> Exercise prompt: Retype the data below in full, keeping every character as it is.

---+---

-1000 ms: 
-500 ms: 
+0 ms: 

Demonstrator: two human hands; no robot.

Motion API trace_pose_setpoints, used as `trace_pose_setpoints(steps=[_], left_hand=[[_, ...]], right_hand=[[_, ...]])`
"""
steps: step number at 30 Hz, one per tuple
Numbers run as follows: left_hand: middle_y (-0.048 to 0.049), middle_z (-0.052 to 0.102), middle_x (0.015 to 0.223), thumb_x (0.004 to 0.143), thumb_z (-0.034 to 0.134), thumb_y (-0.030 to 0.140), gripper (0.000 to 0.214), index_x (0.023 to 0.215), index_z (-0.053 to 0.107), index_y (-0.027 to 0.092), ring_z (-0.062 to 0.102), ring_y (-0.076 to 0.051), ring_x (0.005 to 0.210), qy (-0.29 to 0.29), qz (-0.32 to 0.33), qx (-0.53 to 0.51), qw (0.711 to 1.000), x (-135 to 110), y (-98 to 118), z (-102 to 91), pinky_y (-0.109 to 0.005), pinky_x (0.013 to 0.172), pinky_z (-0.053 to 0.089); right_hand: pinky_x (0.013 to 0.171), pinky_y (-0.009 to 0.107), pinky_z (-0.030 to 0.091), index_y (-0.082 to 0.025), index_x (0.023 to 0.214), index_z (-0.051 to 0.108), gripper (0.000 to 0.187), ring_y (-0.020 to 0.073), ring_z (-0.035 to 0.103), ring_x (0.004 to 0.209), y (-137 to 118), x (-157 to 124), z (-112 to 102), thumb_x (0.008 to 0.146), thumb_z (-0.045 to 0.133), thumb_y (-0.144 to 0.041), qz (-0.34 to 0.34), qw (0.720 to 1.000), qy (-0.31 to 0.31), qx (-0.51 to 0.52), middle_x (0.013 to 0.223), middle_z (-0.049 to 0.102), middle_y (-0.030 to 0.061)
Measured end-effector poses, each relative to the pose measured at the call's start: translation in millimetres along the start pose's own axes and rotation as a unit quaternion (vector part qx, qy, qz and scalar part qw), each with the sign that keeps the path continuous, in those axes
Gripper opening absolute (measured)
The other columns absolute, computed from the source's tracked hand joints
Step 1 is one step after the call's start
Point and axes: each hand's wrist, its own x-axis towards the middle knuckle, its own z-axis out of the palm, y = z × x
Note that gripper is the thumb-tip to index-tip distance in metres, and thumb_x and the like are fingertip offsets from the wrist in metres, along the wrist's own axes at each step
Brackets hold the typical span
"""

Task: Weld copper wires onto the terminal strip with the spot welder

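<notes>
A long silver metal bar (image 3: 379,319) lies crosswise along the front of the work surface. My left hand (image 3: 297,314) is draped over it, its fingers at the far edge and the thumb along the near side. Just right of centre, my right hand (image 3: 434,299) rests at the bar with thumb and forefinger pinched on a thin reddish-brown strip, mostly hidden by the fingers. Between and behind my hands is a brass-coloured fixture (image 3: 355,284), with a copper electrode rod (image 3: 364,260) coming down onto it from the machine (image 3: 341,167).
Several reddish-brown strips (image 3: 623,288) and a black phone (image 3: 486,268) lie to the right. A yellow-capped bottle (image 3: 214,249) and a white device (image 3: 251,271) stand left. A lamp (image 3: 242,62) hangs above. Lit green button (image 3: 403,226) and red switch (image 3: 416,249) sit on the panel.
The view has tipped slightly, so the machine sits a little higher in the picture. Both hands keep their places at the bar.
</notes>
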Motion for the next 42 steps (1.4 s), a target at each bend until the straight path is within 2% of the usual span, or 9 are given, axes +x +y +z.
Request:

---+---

> Solution:
-1000 ms: 
-500 ms: 
+0 ms: 

Demonstrator: two human hands; no robot.

Motion API trace_pose_setpoints, used as `trace_pose_setpoints(steps=[_], left_hand=[[_, ...]], right_hand=[[_, ...]])`
"""
steps: step number at 30 Hz, one per tuple
Numbers run as follows: left_hand: middle_y (-0.048 to 0.049), middle_z (-0.052 to 0.102), middle_x (0.015 to 0.223), thumb_x (0.004 to 0.143), thumb_z (-0.034 to 0.134), thumb_y (-0.030 to 0.140), gripper (0.000 to 0.214), index_x (0.023 to 0.215), index_z (-0.053 to 0.107), index_y (-0.027 to 0.092), ring_z (-0.062 to 0.102), ring_y (-0.076 to 0.051), ring_x (0.005 to 0.210), qy (-0.29 to 0.29), qz (-0.32 to 0.33), qx (-0.53 to 0.51), qw (0.711 to 1.000), x (-135 to 110), y (-98 to 118), z (-102 to 91), pinky_y (-0.109 to 0.005), pinky_x (0.013 to 0.172), pinky_z (-0.053 to 0.089); right_hand: pinky_x (0.013 to 0.171), pinky_y (-0.009 to 0.107), pinky_z (-0.030 to 0.091), index_y (-0.082 to 0.025), index_x (0.023 to 0.214), index_z (-0.051 to 0.108), gripper (0.000 to 0.187), ring_y (-0.020 to 0.073), ring_z (-0.035 to 0.103), ring_x (0.004 to 0.209), y (-137 to 118), x (-157 to 124), z (-112 to 102), thumb_x (0.008 to 0.146), thumb_z (-0.045 to 0.133), thumb_y (-0.144 to 0.041), qz (-0.34 to 0.34), qw (0.720 to 1.000), qy (-0.31 to 0.31), qx (-0.51 to 0.52), middle_x (0.013 to 0.223), middle_z (-0.049 to 0.102), middle_y (-0.030 to 0.061)
Measured end-effector poses, each relative to the pose measured at the call's start: translation in millimetres along the start pose's own axes and rotation as a unit quaternion (vector part qx, qy, qz and scalar part qw), each with the sign that keeps the path continuous, in those axes
Gripper opening absolute (measured)
The other columns absolute, computed from the source's tracked hand joints
Step 1 is one step after the call's start
Point and axes: each hand's wrist, its own x-axis towards the middle knuckle, its own z-axis out of the palm, y = z × x
Note that gripper is the thumb-tip to index-tip distance in metres, and thumb_x and the like are fingertip offsets from the wrist in metres, along the wrist's own axes at each step
Brackets hold the typical span
"""

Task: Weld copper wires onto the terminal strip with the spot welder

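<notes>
A long silver metal bar (image 3: 379,319) lies crosswise along the front of the work surface. My left hand (image 3: 297,314) is draped over it, its fingers at the far edge and the thumb along the near side. Just right of centre, my right hand (image 3: 434,299) rests at the bar with thumb and forefinger pinched on a thin reddish-brown strip, mostly hidden by the fingers. Between and behind my hands is a brass-coloured fixture (image 3: 355,284), with a copper electrode rod (image 3: 364,260) coming down onto it from the machine (image 3: 341,167).
Several reddish-brown strips (image 3: 623,288) and a black phone (image 3: 486,268) lie to the right. A yellow-capped bottle (image 3: 214,249) and a white device (image 3: 251,271) stand left. A lamp (image 3: 242,62) hangs above. Lit green button (image 3: 403,226) and red switch (image 3: 416,249) sit on the panel.
The view has tipped slightly, so the machine sits a little higher in the picture. Both hands keep their places at the bar.
</notes>
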Motion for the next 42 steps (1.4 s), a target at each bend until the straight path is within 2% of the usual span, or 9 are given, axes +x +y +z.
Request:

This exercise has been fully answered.